__EXERCISE DETAILS__: What lines of the data below include the word "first"? Report them by copying each.

--- --- ---

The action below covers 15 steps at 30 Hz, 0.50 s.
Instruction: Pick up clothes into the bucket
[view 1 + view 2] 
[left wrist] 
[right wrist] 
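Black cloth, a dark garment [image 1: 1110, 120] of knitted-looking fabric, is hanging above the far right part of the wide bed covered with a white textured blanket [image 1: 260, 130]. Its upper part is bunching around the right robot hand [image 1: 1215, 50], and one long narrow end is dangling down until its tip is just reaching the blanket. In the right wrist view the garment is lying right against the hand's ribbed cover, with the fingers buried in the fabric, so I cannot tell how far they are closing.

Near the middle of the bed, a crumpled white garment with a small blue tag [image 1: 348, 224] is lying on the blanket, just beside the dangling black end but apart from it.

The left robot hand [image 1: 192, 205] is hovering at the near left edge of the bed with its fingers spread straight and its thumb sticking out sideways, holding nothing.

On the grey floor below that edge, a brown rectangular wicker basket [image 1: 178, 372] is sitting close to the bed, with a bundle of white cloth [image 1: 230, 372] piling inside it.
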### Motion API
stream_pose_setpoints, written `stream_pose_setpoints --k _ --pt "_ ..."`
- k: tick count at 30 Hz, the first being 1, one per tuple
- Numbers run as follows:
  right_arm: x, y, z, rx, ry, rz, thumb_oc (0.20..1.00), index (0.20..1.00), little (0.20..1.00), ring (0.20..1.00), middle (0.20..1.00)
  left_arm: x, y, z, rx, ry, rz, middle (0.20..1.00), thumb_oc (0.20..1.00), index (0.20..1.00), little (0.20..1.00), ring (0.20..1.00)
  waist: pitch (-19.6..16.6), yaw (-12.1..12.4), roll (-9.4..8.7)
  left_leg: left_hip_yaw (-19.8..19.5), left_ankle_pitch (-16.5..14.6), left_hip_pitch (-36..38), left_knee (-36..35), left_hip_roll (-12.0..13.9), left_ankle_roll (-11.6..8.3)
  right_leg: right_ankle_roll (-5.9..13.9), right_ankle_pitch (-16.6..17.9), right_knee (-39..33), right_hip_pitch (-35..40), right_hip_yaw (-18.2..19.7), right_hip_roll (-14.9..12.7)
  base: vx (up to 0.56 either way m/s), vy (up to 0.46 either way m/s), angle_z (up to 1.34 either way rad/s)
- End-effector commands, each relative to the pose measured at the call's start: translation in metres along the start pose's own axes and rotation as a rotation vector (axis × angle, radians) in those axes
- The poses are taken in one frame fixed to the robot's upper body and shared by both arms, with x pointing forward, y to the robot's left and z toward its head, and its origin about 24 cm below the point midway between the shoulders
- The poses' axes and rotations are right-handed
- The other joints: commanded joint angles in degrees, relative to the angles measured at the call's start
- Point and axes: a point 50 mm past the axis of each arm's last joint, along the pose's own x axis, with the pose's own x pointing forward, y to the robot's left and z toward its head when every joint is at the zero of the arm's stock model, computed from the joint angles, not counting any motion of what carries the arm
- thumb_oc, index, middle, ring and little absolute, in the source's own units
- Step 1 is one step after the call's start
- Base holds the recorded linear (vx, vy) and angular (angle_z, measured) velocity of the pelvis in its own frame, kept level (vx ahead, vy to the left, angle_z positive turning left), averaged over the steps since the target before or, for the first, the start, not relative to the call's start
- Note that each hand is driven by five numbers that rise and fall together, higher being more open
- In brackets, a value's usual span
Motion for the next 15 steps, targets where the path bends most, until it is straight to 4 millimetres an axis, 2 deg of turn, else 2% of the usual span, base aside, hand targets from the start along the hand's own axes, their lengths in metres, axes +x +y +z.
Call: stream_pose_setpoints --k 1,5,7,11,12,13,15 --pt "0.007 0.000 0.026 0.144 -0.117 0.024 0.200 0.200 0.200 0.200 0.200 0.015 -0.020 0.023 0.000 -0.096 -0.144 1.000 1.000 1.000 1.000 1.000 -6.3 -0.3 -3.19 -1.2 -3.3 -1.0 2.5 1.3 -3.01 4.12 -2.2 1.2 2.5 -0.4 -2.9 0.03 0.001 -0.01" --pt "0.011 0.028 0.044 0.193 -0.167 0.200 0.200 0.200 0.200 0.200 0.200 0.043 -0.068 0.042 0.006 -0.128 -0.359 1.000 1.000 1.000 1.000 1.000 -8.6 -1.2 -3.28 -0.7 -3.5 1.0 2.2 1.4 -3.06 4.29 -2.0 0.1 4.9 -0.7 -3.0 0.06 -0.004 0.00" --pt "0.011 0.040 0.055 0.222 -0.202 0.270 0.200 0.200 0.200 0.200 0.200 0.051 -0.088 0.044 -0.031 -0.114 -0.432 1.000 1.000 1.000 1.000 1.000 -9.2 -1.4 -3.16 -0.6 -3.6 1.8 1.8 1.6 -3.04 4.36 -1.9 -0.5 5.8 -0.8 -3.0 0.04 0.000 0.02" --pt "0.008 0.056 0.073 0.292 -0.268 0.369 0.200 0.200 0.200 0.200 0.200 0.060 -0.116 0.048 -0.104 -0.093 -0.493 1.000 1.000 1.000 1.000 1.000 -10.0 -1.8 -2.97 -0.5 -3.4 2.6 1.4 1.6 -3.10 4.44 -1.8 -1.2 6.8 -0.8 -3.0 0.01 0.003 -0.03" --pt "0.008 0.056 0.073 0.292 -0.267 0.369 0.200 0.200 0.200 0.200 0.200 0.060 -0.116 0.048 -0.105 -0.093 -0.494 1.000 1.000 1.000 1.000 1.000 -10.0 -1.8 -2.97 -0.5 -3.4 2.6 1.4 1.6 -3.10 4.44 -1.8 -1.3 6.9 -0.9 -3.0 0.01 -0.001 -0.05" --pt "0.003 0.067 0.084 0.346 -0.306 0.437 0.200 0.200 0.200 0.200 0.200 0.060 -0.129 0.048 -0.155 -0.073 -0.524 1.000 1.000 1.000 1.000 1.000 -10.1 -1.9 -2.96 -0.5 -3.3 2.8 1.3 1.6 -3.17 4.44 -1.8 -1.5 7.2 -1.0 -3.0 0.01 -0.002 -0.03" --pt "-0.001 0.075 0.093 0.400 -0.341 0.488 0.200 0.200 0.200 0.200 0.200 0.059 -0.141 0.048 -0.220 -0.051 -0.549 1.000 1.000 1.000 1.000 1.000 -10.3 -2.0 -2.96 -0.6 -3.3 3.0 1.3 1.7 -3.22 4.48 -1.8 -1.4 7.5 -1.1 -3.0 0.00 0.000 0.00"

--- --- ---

__EXERCISE OUTPUT__:
- k: tick count at 30 Hz, the first being 1, one per tuple
- Base holds the recorded linear (vx, vy) and angular (angle_z, measured) velocity of the pelvis in its own frame, kept level (vx ahead, vy to the left, angle_z positive turning left), averaged over the steps since the target before or, for the first, the start, not relative to the call's start

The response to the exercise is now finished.